Linking visual perception and V2 physiology by crowdsourcing psychophysicsC M Ziemba, J Freeman, E P Simoncelli and J A MovshonPublished in Annual Meeting, Neuroscience, Oct 2012. |
We developed a three-choice oddity task requiring minimal instruction and suitable for presentation in a web browser, and obtained data from hundreds of participants on hundreds of different images using the "Mechanical Turk"service provided by amazon.com. Stimuli were derived from images of natural texture from commercial and personal photographs. For each image, we used our model to interpolate between the statistics of the natural texture and the statistics of a matched spectral noise image, yielding an axis of "naturalness". We measured discrimination performance along that axis, collecting a small number of trials from each of many subjects.
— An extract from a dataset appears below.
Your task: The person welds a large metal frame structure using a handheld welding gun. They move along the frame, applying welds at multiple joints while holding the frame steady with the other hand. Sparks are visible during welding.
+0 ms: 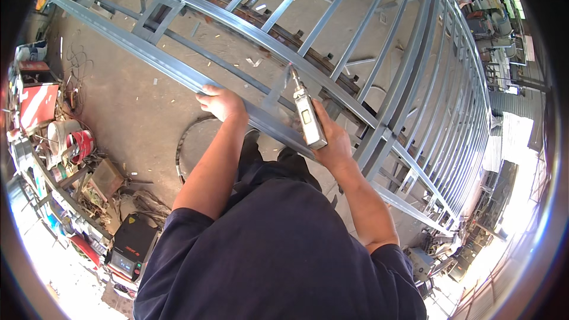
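Observation:
A long grey metal rail (148, 54) of a large frame runs across in front of me. My left hand (223, 104) rests on this rail, its fingers curled over the far edge. In my right hand (333, 143) is a silver, box-shaped welding gun (309, 120) with a narrow nozzle, held by its near end. The nozzle points away from me, and its tip is close to a second, parallel rail (255, 31). Beside the tip, a short crosspiece (276, 88) spans toward the near rail. Whether the tip touches metal I cannot tell.
Many parallel bars (325, 19) fill the frame ahead and to the right. At the lower left stand a black machine box (134, 240), a red-and-white box (39, 105) and assorted clutter. A dark hose (179, 157) curves on the floor by my feet.

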`<action>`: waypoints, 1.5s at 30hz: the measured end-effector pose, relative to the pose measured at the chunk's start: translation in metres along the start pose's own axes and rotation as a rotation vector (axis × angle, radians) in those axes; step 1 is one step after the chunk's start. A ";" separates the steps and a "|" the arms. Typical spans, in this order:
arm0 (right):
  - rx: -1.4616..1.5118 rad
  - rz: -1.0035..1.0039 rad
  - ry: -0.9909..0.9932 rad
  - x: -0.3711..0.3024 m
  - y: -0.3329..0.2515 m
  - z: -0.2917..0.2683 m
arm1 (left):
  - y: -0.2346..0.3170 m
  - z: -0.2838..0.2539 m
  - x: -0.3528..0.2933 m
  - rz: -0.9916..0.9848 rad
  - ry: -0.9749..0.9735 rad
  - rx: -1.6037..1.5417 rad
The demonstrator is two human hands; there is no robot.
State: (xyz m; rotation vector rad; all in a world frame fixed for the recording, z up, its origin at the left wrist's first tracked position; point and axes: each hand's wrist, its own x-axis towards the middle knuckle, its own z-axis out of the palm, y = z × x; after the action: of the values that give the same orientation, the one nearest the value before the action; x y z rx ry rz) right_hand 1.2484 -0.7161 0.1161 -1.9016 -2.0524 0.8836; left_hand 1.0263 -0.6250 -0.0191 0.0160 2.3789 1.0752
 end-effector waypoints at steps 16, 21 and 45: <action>-0.108 0.020 0.014 0.000 -0.004 0.009 | -0.005 -0.002 0.000 0.045 -0.057 -0.003; -0.102 -0.014 0.045 -0.001 -0.003 0.008 | -0.005 -0.003 0.002 0.050 -0.067 0.013; -0.039 0.010 -0.057 -0.054 0.009 -0.009 | -0.004 0.000 -0.001 0.025 -0.010 -0.034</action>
State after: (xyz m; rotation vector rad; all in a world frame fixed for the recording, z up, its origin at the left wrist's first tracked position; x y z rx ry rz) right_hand 1.2687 -0.7653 0.1319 -1.9295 -2.1095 0.9165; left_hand 1.0281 -0.6279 -0.0218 0.0391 2.3569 1.1246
We developed an expectation-maximization procedure for inferring the reliability of each individual subject and iteratively reweighted their contributions to estimate a single psychometric function.
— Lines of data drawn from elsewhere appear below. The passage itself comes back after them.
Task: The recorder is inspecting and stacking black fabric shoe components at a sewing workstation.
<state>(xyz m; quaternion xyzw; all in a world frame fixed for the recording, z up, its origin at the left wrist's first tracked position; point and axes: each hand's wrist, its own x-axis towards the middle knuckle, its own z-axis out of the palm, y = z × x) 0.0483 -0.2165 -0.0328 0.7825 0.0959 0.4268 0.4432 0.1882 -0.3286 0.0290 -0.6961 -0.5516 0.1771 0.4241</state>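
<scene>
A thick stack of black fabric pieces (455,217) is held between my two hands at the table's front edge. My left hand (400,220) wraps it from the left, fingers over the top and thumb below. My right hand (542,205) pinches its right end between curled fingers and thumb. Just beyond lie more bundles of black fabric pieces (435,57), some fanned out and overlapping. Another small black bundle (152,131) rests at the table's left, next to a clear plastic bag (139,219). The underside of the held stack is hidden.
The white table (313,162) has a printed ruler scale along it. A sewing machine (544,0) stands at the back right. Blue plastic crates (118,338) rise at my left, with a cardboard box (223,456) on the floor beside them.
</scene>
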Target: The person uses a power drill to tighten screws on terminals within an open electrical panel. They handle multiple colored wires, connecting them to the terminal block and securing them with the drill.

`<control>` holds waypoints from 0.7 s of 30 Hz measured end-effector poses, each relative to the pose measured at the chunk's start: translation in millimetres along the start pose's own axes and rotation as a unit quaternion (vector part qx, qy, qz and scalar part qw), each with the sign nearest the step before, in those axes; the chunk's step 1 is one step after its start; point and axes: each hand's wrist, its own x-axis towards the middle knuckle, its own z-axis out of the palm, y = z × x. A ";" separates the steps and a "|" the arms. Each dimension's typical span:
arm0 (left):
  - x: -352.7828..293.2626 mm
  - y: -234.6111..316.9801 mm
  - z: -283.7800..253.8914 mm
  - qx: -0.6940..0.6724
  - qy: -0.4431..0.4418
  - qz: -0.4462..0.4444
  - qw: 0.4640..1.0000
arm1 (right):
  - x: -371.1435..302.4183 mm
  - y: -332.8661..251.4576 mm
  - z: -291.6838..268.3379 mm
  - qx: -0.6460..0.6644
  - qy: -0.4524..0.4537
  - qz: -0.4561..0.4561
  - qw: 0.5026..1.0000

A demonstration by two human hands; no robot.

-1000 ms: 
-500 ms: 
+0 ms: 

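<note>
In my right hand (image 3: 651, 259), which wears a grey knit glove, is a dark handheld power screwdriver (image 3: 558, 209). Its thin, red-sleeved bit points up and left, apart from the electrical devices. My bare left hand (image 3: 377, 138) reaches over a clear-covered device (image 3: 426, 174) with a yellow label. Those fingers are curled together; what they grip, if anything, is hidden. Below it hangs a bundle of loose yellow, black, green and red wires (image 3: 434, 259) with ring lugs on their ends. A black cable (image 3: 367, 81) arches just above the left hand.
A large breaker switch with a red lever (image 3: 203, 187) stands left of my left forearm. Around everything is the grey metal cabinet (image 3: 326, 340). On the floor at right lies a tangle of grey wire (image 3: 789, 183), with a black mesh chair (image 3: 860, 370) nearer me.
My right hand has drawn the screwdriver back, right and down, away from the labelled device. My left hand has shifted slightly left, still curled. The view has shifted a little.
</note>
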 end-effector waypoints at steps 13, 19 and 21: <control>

On a subset of images, we confirmed that perceptual sensitivities obtained from internet observers were highly correlated with, but slightly lower than, sensitivities measured in a controlled laboratory setting. There was substantial variability in sensitivity across images, extending both above and below that measured in our original laboratory-based experiment. We selected images at the upper and lower ends of that distribution and used them in an fMRI experiment to confirm the previously identified relationship between physiology and perception. Our results validate the internet as a reliable tool for mid-level visual psychophysics, and highlight its unique capabilities for generalizing relationships between behavior and neural representation.